YOUR OBJECTIVE :: Your response to the data below should hold nothing except the lines from the one containing "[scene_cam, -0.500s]" down to the one containing "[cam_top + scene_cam", reproduced exactly and without pictures.

━━━━━ EXERCISE INPUTS ━━━━━

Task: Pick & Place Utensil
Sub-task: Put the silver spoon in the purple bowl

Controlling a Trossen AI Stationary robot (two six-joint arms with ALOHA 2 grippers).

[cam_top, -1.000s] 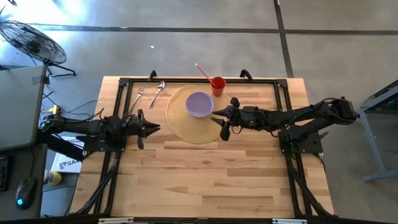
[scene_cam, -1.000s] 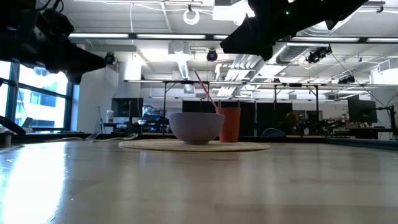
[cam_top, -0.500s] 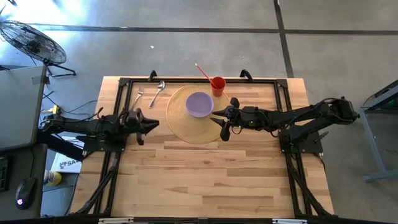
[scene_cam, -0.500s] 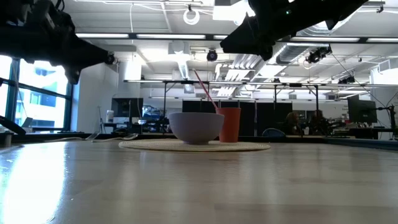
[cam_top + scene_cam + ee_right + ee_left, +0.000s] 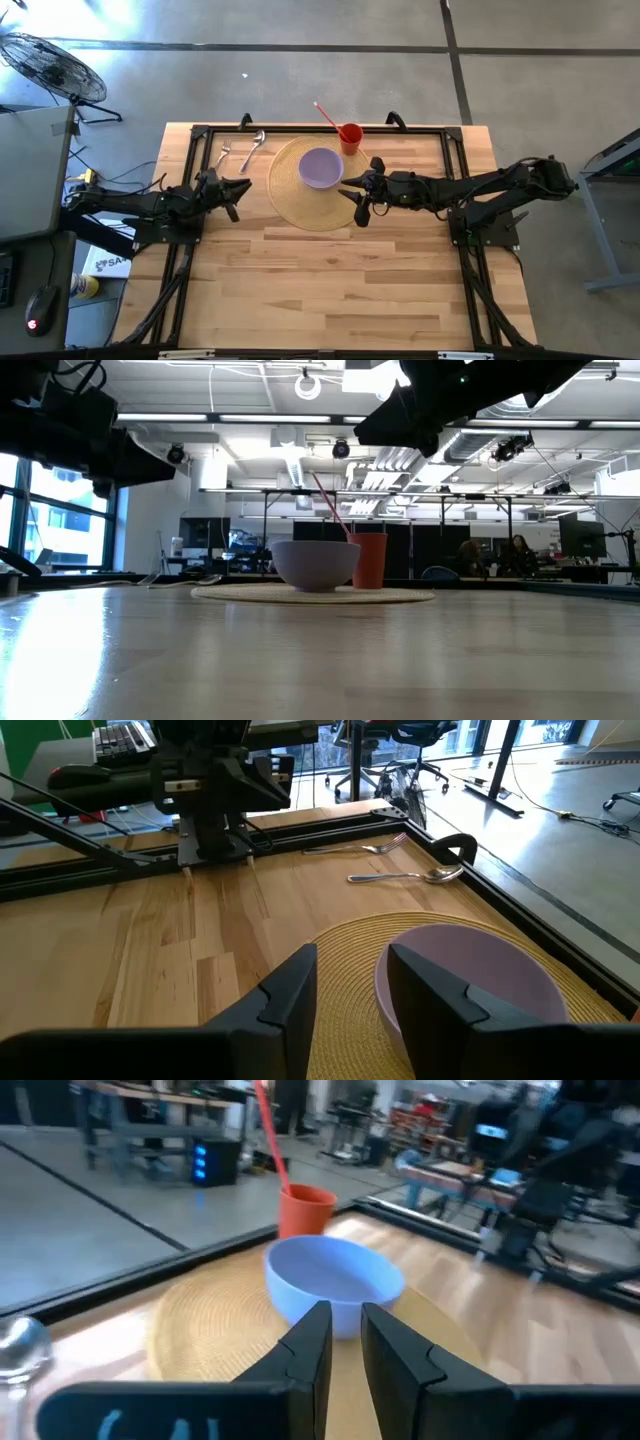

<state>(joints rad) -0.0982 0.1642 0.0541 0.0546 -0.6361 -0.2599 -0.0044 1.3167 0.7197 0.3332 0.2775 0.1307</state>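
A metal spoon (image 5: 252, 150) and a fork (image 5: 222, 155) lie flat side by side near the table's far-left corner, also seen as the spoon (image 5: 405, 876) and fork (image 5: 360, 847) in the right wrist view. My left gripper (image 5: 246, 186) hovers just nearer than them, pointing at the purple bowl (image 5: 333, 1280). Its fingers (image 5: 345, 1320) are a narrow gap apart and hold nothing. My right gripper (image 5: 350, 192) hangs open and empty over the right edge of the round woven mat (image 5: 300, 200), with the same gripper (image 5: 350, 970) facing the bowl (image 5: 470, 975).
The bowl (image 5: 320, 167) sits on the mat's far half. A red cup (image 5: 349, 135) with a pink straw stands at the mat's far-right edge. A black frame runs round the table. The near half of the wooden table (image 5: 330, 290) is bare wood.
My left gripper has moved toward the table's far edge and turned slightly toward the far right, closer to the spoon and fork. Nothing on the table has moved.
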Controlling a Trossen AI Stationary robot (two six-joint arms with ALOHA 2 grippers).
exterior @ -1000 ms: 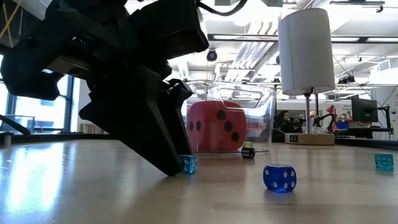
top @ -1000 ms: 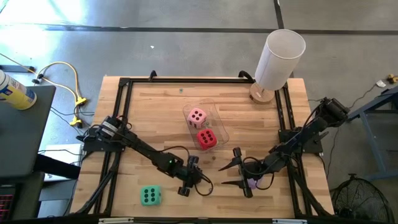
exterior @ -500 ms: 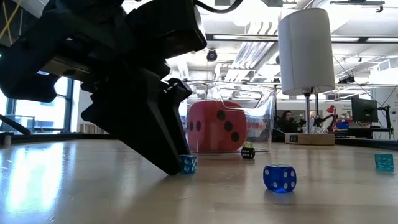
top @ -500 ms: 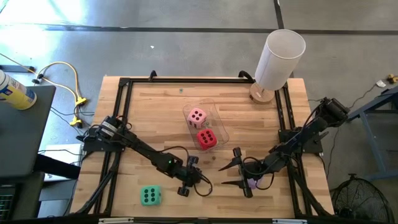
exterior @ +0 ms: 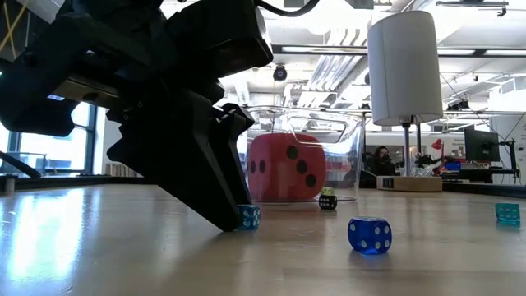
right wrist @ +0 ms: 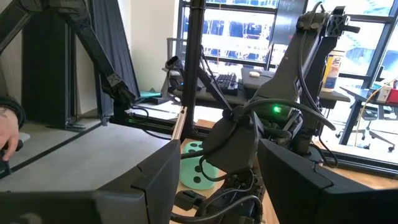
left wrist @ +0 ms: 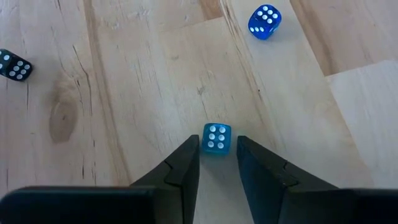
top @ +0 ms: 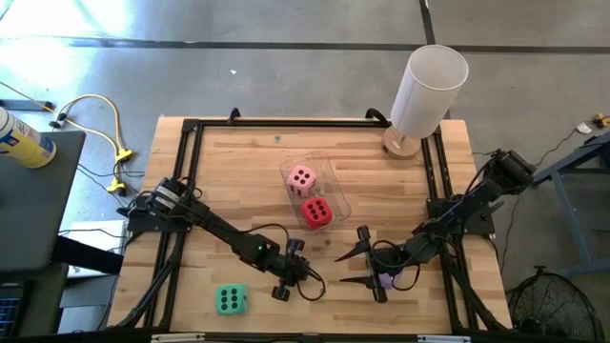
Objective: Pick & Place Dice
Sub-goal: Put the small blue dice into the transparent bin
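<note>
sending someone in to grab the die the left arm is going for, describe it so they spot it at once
Start at the clear plastic bin mid-table holding the soft red cube and pink cube. Toward the front edge, the left end effector has its fingertips on either side of a small translucent light-blue die showing six white pips. The darker blue die and the black die lie apart from it.

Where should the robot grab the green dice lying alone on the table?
On two opposite flat sides of the green dice, coming straight down from above. It sits flat with open wood around it, and it is nearest the left pincer.
</note>
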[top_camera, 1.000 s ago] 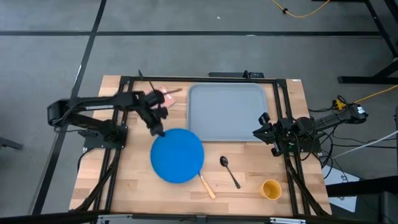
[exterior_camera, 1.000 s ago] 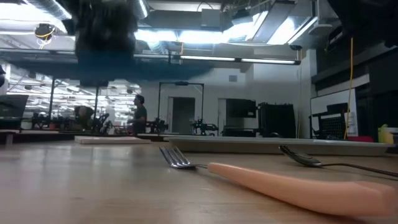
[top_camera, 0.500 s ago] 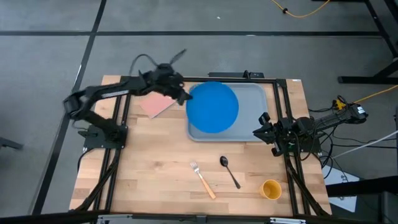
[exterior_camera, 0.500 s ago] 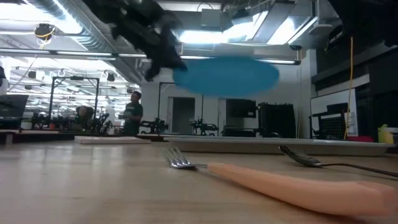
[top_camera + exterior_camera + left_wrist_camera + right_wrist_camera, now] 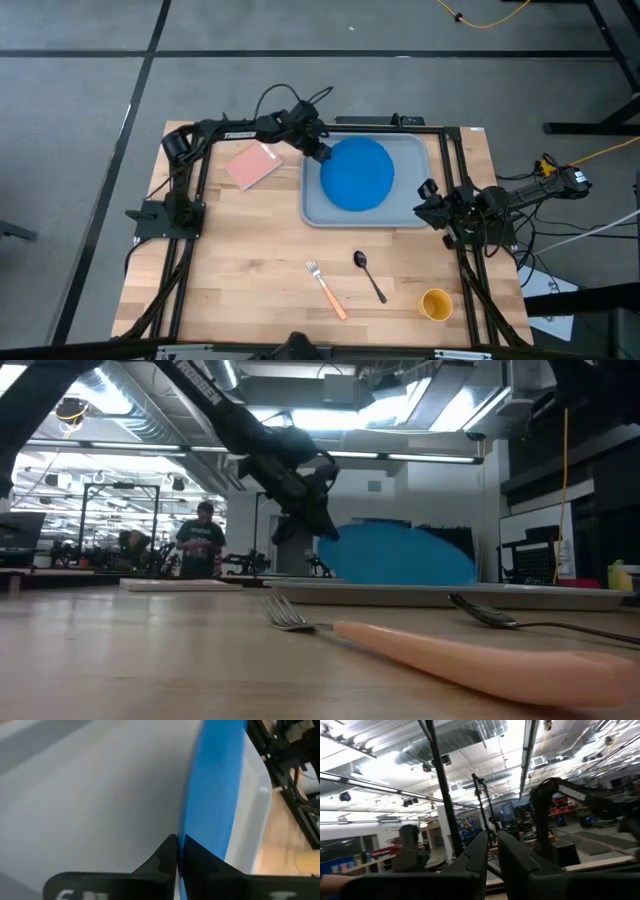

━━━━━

ANSWER FOR THE TASK ::
[scene_cam, -0.500s] 
[cam_top + scene_cam + ee_right + ee_left, +0.000s] 

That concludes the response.